#### Task item
Copy each line of the records that contains the word "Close".

#### Provided entries
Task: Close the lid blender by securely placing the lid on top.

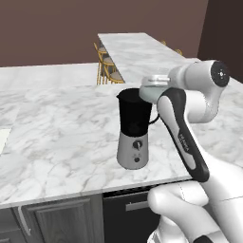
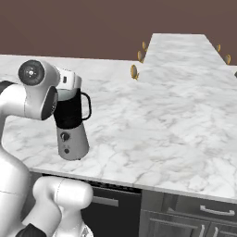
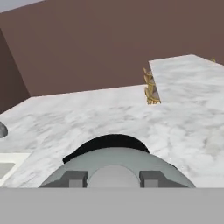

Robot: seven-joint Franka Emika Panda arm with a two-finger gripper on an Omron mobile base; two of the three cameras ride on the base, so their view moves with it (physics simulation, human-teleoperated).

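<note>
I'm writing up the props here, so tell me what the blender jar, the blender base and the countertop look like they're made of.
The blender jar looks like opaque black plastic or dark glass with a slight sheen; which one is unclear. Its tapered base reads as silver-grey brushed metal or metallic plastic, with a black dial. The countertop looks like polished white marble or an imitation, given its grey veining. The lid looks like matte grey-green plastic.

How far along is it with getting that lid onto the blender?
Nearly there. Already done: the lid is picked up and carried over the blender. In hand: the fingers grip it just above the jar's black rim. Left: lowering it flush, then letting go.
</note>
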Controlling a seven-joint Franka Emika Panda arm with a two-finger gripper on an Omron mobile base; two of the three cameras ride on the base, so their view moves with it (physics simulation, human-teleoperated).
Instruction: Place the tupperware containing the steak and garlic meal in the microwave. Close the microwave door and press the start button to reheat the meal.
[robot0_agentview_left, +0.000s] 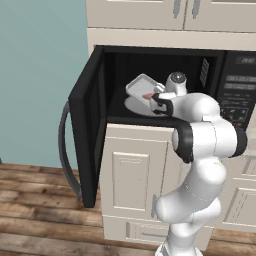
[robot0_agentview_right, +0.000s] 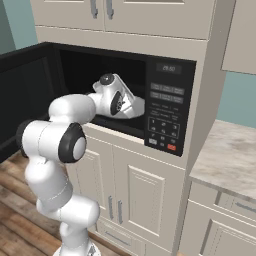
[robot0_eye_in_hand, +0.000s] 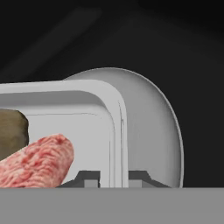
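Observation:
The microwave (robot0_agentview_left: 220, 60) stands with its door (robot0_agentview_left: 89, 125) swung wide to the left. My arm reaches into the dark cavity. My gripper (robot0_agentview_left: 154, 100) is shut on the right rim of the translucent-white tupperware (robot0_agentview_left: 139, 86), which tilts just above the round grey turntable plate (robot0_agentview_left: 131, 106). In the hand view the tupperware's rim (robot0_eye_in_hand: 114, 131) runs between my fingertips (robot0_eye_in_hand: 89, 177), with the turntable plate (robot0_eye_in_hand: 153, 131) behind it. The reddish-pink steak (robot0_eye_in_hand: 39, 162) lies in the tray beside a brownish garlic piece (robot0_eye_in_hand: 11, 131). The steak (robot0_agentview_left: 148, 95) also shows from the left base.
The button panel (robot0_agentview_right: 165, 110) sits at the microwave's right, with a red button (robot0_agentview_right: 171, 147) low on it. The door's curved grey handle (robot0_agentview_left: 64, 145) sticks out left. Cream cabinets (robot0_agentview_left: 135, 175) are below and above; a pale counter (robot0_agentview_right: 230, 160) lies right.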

#### Answer for this exercise
Task: Close the lid blender by securely placing the lid on top.
Instruction: Place the tupperware containing the steak and garlic meal in the microwave. Close the microwave door and press the start button to reheat the meal.

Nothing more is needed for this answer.